Activists have long used colour schemes to represent and celebrate the spectrum of human gender and sexuality. These colour schemes have evolved and expanded over time. They are commonly used in flags, clothing, accessories, and public installations.
The colours are typically set out as stripes. Each colour stripe, and the organization of the stripes, represents a particular meaning. For example, in the original Rainbow flag, designed by Gilbert Baker in 1978, eight coloured stripes were stacked on top of each other to form a rainbow, a symbol of hope. Each colour was assigned a specific meaning: pink for sex, red for life, orange for healing, yellow for sunlight, green for nature, turquoise for magic, indigo for serenity, and violet for spirit. The flag was embraced internationally as the symbol of the LGBTQ community. It inspired others to create additional designs to represent other gender and sexual identities. For example, the Progress Pride Flag incorporated the colours black and brown to represent people of colour, while the colours pink, light blue, and white represent people who are transgender, non-binary, intersex, or otherwise exist outside of the cisgender binary.
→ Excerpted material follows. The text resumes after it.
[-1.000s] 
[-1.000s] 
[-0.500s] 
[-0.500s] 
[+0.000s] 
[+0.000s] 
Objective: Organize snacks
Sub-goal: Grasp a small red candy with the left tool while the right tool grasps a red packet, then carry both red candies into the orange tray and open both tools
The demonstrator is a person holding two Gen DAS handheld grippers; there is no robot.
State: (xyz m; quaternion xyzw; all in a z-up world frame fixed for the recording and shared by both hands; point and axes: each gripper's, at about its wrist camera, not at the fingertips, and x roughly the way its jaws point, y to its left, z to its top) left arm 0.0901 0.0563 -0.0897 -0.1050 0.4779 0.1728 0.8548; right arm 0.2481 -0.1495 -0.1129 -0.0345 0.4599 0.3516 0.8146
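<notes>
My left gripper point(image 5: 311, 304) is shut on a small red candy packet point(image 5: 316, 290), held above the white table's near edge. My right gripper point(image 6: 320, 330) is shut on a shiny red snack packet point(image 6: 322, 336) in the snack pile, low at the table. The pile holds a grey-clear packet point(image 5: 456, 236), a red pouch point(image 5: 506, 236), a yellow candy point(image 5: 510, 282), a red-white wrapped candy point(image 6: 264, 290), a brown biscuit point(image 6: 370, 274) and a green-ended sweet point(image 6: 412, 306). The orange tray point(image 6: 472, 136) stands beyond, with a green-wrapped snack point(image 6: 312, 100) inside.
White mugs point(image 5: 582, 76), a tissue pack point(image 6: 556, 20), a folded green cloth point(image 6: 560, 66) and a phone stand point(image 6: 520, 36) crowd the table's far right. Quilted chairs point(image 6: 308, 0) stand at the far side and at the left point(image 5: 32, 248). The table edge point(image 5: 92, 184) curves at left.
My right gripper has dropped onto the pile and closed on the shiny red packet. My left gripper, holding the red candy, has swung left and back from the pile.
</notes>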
One of these flags is more ambiguous in its meaning. It is called the Abrosexual flag. As the San Francisco Gay Men’s Chorus explains, the flag “is meant to represent those who have fluid sexual orientation and those whose sexual orientation might shift over time. It features a set of five horizontal stripes in shades of pink, white, and green. It’s unknown why these colours were chosen.” Rather than basing the visual appearance on a random and unexplained selection of specific colours and composition, it is relevant and necessary to rethink how to represent this concept of fluidity.
I have produced an example of this approach, which I share with this article.
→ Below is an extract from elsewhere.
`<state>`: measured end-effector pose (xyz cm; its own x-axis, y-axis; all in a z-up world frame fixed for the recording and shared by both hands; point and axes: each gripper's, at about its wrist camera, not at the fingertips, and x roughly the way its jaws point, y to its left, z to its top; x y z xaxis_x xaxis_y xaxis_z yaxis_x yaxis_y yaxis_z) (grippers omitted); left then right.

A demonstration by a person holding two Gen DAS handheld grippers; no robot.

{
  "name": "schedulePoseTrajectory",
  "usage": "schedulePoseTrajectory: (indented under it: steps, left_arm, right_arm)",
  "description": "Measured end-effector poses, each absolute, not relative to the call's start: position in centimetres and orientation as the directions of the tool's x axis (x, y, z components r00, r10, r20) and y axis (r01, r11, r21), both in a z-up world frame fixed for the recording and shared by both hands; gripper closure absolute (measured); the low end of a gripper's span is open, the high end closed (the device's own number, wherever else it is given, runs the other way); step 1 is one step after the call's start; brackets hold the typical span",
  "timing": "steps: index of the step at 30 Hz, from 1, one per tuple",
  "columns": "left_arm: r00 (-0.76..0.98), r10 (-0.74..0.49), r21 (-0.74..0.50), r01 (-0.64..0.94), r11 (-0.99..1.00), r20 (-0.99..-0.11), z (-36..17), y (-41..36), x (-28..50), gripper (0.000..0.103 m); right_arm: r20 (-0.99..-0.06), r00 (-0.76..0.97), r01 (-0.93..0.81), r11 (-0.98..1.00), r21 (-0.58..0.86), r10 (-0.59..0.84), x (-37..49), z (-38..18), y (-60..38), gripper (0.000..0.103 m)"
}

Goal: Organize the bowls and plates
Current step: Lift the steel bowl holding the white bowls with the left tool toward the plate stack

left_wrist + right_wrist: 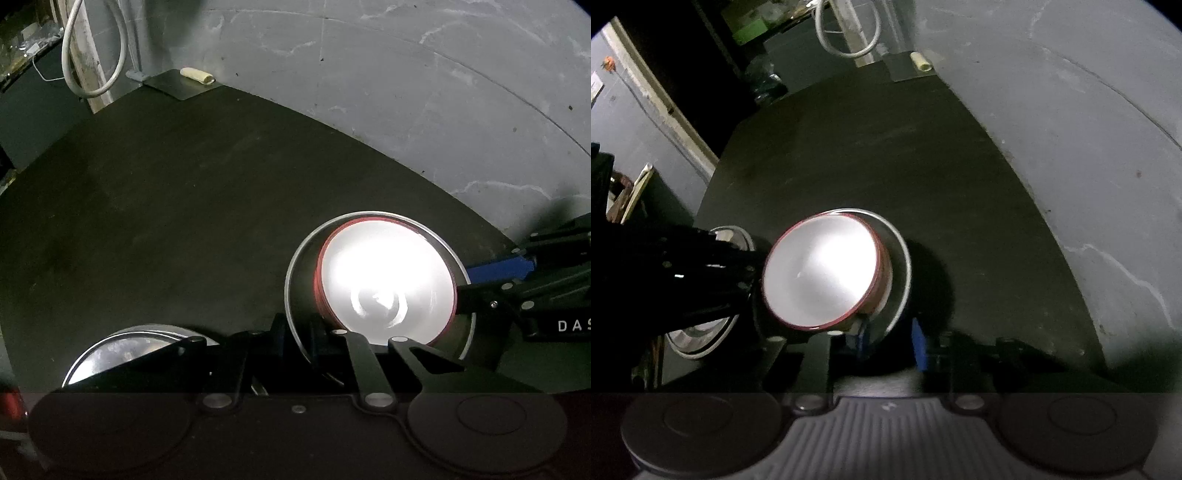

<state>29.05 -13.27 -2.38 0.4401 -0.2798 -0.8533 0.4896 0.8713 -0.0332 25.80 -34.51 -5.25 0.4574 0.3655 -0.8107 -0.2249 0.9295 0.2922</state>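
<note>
A white bowl with a red rim sits inside a steel plate on the dark round table. My left gripper reaches it from the near side, its jaws at the plate's near rim; how far they stand apart is hidden. My right gripper is open around the near edge of the bowl and plate, blue pads either side. It also shows in the left wrist view at the bowl's right. A second steel plate lies to the left.
The table edge curves along the right, with grey concrete floor beyond. A dark flat sheet with a pale roll lies at the far edge. A white cable loop hangs by a post there.
</note>
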Motion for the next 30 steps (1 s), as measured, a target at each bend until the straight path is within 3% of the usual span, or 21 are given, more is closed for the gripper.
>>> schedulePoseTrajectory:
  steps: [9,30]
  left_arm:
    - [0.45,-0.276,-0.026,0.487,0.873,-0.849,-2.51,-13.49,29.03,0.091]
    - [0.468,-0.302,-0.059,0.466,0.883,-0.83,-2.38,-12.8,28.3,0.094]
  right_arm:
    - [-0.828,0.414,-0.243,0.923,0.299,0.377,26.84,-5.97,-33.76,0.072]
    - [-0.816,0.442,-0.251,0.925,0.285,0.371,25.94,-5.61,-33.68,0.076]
Metaphorically, I envision the colours as those that could be found in a field of flowers, which may be composed in a distinct and rigid layout and/or may be intertwined and fluid. Also, it is preferable not to convey fluidity using a particular random colour or set of colours or a rigid composition of these. Instead, fluidity can be conveyed by any mix of colours set out in any mix of rigid, distinct, interconnected and intertwining layouts. In my artwork, I attempt to achieve this as follows.
The artwork features the diversity of images of male, female, and other gender(s). They are all interconnected, which reminds us that despite their differences they share a common uniting core: humanity. As for their sexuality, while they are surrounded at the right of the composition by a display of rigid stripes that represent some of the different forms of sexuality, these colours also flow through the dynamic and fluid flower scheme at the left of the composition. Here, it is not a particular colour, or set of colours, or discrete organization that represents fluidity. Rather, fluidity is suggested by various colours that intertwine and are interconnected.
Of course, this composition is just one of many possibilities by which to convey the diversity and fluidity of gender and sexuality through colour and shape. I encourage others to also explore how to visually convey this message, with the hope of promoting, through art, recognition, tolerance, and celebration of the diversity and fluidity of gender and sexuality.